[EXERCISE DATA Boundary: Start]
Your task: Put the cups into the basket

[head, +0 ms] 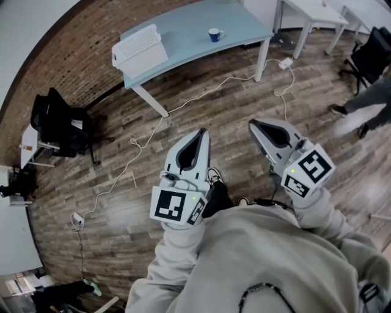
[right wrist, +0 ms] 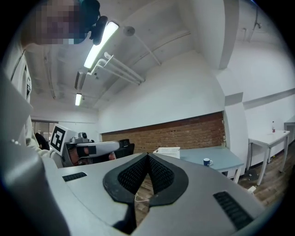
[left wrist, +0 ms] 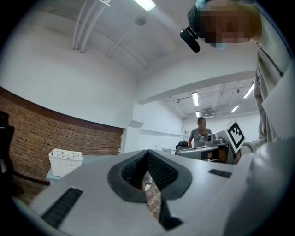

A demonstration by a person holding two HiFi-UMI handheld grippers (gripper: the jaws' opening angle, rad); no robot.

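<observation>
A blue cup (head: 214,35) stands on the light blue table (head: 195,43), far ahead of me. A white slatted basket (head: 139,50) sits at that table's left end. My left gripper (head: 201,132) and right gripper (head: 253,124) are held side by side over the wooden floor, well short of the table. Both point toward it, jaws together, nothing between them. The right gripper view shows its shut gripper (right wrist: 148,156), the cup (right wrist: 207,162) and the basket (right wrist: 168,152) beyond. The left gripper view shows its shut gripper (left wrist: 148,154) and the basket (left wrist: 66,161).
A white cable (head: 140,143) snakes across the floor from a power strip (head: 285,62) by the table leg. A black chair (head: 61,125) stands at the left. White tables (head: 311,15), another chair (head: 372,55) and a person's legs (head: 366,104) are at the right.
</observation>
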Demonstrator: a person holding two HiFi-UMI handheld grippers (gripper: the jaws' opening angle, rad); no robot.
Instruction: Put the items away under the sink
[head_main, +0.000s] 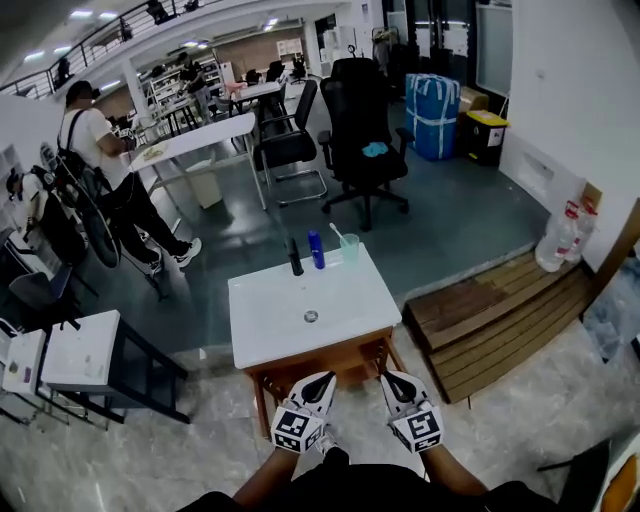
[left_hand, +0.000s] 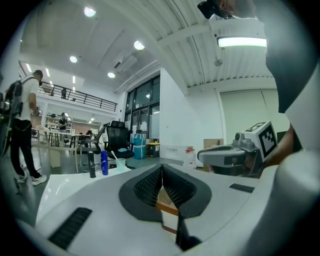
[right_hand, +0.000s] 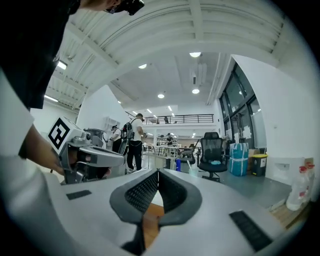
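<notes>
A white sink top (head_main: 270, 300) sits on a wooden cabinet (head_main: 352, 352) in the middle of the head view. Along its far edge stand a black bottle (head_main: 295, 257), a blue bottle (head_main: 316, 250) and a clear cup (head_main: 349, 248) with a brush in it. My left gripper (head_main: 325, 378) and right gripper (head_main: 385, 377) hover side by side in front of the cabinet's near edge, both shut and empty. The left gripper view shows the black bottle (left_hand: 92, 165), blue bottle (left_hand: 104, 163) and cup (left_hand: 120, 165) beyond its closed jaws (left_hand: 162, 170). In the right gripper view its jaws (right_hand: 158, 172) are pressed together.
A wooden pallet (head_main: 500, 315) lies on the floor to the right, with spray bottles (head_main: 560, 240) by the wall. A white side table (head_main: 80, 350) stands left of the sink. Behind are a black office chair (head_main: 362, 130) and a person (head_main: 100, 160).
</notes>
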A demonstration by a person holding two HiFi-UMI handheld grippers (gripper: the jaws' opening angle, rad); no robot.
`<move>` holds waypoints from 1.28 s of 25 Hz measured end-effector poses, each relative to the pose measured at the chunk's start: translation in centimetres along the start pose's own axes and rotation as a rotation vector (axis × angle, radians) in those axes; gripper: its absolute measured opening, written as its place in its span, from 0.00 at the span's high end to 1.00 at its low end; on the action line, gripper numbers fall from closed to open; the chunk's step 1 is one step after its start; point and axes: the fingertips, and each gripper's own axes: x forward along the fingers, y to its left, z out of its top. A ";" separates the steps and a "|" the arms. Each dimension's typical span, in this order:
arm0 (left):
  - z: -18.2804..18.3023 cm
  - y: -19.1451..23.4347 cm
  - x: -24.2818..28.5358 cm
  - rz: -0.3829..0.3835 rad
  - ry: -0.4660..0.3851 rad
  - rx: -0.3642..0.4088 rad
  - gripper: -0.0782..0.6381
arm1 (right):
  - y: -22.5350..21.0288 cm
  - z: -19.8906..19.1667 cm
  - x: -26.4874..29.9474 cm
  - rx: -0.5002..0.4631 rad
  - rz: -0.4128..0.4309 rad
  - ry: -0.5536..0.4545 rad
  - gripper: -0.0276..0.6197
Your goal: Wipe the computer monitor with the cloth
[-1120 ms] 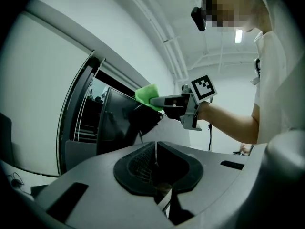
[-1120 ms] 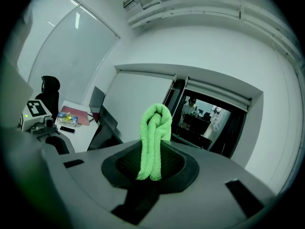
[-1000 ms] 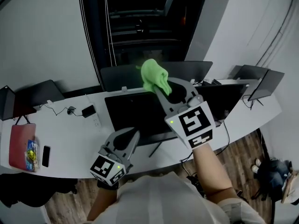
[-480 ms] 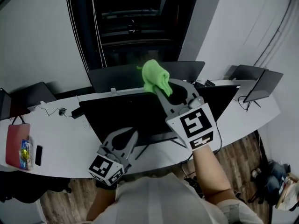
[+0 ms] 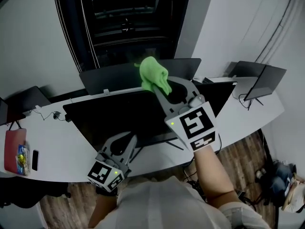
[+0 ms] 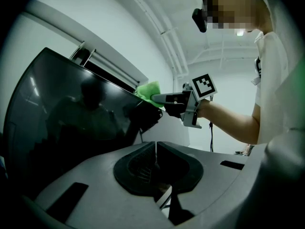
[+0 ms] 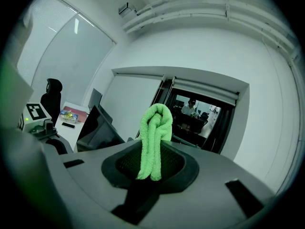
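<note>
Right gripper: jaws closed on the folded green cloth, which stands up out of them in a doubled roll.
Cloth position: at the top edge of the monitor, toward its right end.
Left gripper: jaws pressed together with nothing between them, held low before the monitor's lower edge.
Monitor: dark screen, standing on the white desk.
Markings: black-and-white square marker on the right gripper's cube; no lettering legible.
</note>
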 end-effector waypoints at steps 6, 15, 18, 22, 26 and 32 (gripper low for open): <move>0.1 0.3 0.1 -0.012 -0.002 -0.013 0.86 | -0.5 -0.1 -0.2 -0.020 -0.003 0.020 0.85; 0.5 1.5 -0.4 -0.094 0.015 -0.038 0.86 | -0.6 -0.2 0.2 0.011 -0.044 0.085 0.85; 0.2 1.9 -0.6 -0.119 0.016 -0.045 0.86 | -0.6 -0.2 0.1 0.018 -0.070 0.083 0.85; -0.2 2.0 -0.6 -0.138 0.020 -0.052 0.86 | -0.8 -0.2 -0.2 0.018 -0.106 0.078 0.85; -0.7 1.4 -0.4 -0.161 0.029 -0.062 0.86 | -1.0 -0.3 -0.2 0.002 -0.112 0.087 0.85; -0.7 1.1 0.2 -0.173 0.014 -0.052 0.86 | -1.5 -1.0 -0.4 -0.015 -0.119 0.091 0.85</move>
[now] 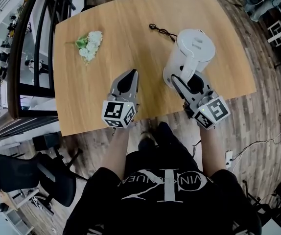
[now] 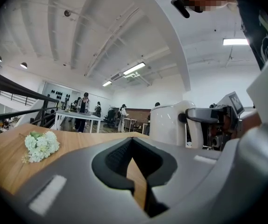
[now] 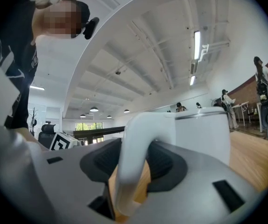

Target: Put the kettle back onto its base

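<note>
The left gripper has its jaws brought together at the tips, nothing between them (only a sliver of wood shows below). Beyond lies the wooden table, with a small bunch of white flowers at the left. To the right stands a white kettle, the right gripper at its handle. Far behind, people stand around a white desk
</note>
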`<state>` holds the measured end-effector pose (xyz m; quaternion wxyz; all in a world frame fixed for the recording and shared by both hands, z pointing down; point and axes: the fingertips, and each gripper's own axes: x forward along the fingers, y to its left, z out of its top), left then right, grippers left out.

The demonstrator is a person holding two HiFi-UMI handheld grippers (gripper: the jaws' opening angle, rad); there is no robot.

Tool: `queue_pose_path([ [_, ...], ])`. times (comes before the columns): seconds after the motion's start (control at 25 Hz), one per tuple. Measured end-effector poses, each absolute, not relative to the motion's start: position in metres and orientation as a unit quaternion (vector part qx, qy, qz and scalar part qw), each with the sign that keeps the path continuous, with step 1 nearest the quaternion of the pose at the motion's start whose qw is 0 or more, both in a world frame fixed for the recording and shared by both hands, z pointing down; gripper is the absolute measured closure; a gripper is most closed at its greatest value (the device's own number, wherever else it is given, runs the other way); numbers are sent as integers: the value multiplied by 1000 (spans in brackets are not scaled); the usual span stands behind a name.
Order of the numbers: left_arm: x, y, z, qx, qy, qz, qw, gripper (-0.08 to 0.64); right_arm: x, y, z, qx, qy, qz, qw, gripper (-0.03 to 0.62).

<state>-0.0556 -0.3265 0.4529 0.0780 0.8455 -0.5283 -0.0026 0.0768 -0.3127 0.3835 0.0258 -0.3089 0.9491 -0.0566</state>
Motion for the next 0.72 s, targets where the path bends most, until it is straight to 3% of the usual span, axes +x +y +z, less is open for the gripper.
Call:
queue_pose_path([
  [0.72, -39, -325, 461, 861, -501, 2, 84, 551, 87, -286, 397, -279, 960, -35, -19, 425],
])
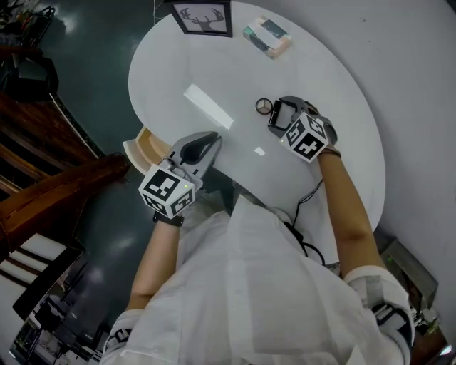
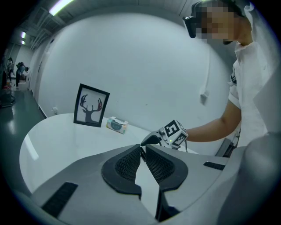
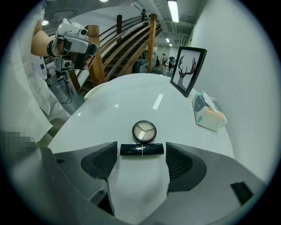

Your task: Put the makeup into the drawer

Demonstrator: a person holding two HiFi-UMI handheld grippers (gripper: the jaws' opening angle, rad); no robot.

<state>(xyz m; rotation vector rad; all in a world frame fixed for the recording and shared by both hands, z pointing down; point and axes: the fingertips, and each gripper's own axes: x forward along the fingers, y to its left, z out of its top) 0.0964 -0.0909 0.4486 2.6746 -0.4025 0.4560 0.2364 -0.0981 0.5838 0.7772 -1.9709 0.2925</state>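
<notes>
A lipstick [image 3: 142,150] is lying on the table [image 3: 109,101], just before a compact [image 3: 144,131]. Behind them a picture frame [image 3: 188,70] is standing at the far edge, a tissue pack [image 3: 208,112] lying to its right.

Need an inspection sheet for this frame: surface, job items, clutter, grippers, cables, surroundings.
Surface: white round table, glossy.
Job's things: black lipstick lying flat between the right gripper's jaws; round compact just beyond it; drawer looks pulled open at the table's edge.
Clutter: framed deer picture and tissue pack at the far edge.
Grippers: left gripper shut, empty, near the drawer; right gripper open, pads clear of the lipstick.
Cables: black cable beside the right forearm.
Surroundings: wooden staircase, dark floor.
</notes>
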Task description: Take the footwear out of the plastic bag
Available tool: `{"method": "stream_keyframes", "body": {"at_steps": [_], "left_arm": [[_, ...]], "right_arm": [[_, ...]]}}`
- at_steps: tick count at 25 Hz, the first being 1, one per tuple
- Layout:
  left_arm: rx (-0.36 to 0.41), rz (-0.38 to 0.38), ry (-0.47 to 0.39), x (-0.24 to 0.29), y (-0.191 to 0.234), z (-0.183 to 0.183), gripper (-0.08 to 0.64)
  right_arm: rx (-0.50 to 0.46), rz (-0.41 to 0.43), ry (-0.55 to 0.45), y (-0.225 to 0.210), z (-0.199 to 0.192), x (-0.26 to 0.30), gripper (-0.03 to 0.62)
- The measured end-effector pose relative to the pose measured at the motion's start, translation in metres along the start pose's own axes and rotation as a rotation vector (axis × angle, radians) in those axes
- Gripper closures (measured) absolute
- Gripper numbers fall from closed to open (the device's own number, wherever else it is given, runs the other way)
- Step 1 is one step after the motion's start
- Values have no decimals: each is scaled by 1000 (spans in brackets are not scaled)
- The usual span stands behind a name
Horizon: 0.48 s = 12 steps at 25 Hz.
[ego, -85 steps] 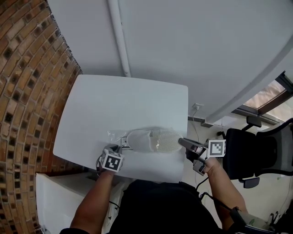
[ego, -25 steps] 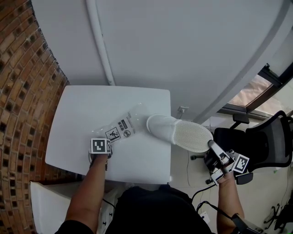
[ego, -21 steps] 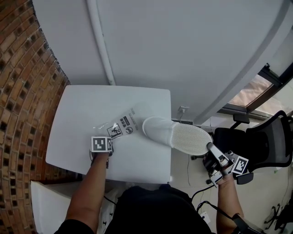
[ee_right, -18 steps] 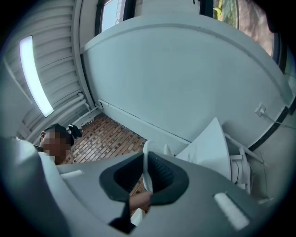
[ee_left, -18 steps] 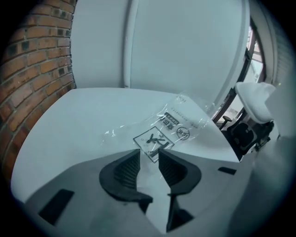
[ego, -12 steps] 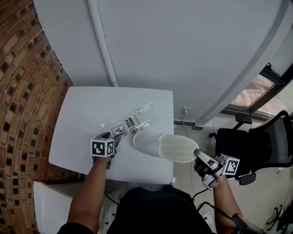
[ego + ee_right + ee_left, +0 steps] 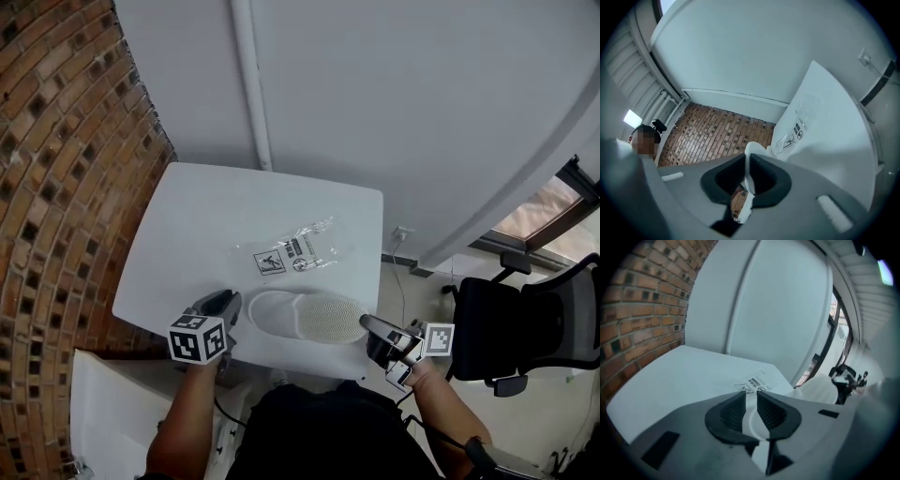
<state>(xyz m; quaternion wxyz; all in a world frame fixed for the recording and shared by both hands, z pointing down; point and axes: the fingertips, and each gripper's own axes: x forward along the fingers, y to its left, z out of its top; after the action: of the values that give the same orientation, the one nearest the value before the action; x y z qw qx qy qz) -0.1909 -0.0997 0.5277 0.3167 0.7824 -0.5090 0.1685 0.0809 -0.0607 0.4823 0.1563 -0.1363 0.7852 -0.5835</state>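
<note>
My right tongs (image 7: 368,326) clamp the slipper (image 7: 305,317) by its rim. Its length runs straight toward my left tongs (image 7: 225,305), which are empty and half-open after just closing.

The slipper (image 7: 305,316) in front of the plastic bag (image 7: 295,251)
The bag lies on the bench (image 7: 187,239), near its middle. The slipper is at the near edge, apart from the bag. A brick wall (image 7: 66,187) stands left of the bench, a chair (image 7: 511,323) well off to its right.
</note>
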Motion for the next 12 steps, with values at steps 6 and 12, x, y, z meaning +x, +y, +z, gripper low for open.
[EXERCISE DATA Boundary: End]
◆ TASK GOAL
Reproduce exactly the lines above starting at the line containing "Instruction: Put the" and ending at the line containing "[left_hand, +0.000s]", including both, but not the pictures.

◆ SOLVED PROBLEM
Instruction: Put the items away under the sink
[head_main, +0.000s] 
[left_hand, +0.000s] 

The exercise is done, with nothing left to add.